The magnetism of nanoworms allows them to be directed to a particular location, while the fluorescence allows detection. siRNAs are known to be responsible for both activation and silencing of mammalian genes. These siRNAs can be combined with different metals or bound together in diverse ways. Each such assembly may be used to produce contrasting therapeutic effects or to assist drug delivery (Figure 6).

Figure 6
figure 6

An assortment of newly assembled structures of dendrimers showing different bonds and metal infusions[43].

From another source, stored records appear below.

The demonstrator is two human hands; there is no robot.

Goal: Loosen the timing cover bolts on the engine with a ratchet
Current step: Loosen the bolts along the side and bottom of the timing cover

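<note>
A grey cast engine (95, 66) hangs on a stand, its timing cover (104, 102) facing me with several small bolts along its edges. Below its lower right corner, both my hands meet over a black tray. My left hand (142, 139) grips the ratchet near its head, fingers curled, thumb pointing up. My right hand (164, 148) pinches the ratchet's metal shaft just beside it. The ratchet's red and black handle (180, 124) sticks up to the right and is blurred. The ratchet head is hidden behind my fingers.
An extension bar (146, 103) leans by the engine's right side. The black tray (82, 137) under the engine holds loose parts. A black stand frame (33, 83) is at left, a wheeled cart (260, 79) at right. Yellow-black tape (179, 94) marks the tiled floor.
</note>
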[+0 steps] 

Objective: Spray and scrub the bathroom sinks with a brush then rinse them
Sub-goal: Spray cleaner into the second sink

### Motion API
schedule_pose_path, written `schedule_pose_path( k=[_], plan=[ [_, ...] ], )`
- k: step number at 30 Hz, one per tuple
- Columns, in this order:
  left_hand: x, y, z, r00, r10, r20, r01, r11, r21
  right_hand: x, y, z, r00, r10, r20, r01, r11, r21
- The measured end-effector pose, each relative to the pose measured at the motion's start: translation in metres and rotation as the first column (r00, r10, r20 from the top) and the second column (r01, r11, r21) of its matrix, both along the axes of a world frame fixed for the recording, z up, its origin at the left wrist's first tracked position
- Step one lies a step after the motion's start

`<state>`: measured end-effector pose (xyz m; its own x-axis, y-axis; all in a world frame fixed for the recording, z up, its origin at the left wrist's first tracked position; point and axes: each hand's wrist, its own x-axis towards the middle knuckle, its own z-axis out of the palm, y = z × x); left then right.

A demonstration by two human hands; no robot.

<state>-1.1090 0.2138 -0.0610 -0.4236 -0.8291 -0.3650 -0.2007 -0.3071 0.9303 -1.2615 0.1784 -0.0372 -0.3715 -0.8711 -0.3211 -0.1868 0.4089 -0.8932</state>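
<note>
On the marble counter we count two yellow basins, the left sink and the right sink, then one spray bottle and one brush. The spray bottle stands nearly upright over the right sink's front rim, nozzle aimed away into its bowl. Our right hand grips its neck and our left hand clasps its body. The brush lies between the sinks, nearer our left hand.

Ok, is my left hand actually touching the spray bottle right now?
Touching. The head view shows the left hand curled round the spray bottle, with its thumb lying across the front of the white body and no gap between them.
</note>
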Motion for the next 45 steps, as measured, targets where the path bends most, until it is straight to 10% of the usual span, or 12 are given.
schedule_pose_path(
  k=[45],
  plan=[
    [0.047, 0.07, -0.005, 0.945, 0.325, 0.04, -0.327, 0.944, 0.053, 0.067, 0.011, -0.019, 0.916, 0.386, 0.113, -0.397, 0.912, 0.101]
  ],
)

siRNAs have been widely acknowledged as a potent new class of therapeutics, which regulate gene expression through sequence-specific inhibition of mRNA translation. siRNA delivery vehicles such as lipid and polymer nanoparticle-based dendrimers have proven effective in improving the stability, bioavailability, and target specificity of siRNAs following systemic administration in vivo [44]. Other important applications have included the activation of enzyme cascades on topologically active scaffolds. This process makes use of DNA self-assembly and uses DNA as a scaffold. Enzymes or cofactor enzymes are attached to this scaffold and then plays an active role in improving the biological efficiency of the system [45]. Bionanotechnology has also been applied in the field of contraception. Where traditional methods have employed over-the-counter drugs and an assortment of widely available contraceptives, bionanotechnology aims to develop drugs that may be effective in targeting the fallopian tubes while anti-implantation drugs can be employed in the uterus to foil pregnancy without influencing other organs. Current studies are centered on manipulating follicle stimulating hormone (FSH) and its inhibitor known as FSH binding inhibitor in mice [46] and monkeys [47].

DNA computing

DNA computing was first proposed as a means of solving complex problems by Adleman in 1994. He recognized that the incredible storage capacity of DNA could be used to solve complex computational problems. For this, he picked a common mathematical problem normally referred to as the ‘traveling sales man problem’ and was able to solve it using strands of DNA [48]. In 1996, a new technology called the ‘sticker DNA’ model was introduced by Roweis and colleagues. This model applies to random access memory and requires no enzymes or strand extension. This method, thus, has the capability of becoming the universal method for DNA computation. A controlled robotic work station helped not only in implementing the sticker model but also in reducing error rates [49]. Since then, many technologies which make use of DNA to resolve basic mathematical equations and pure computational problems have been developed.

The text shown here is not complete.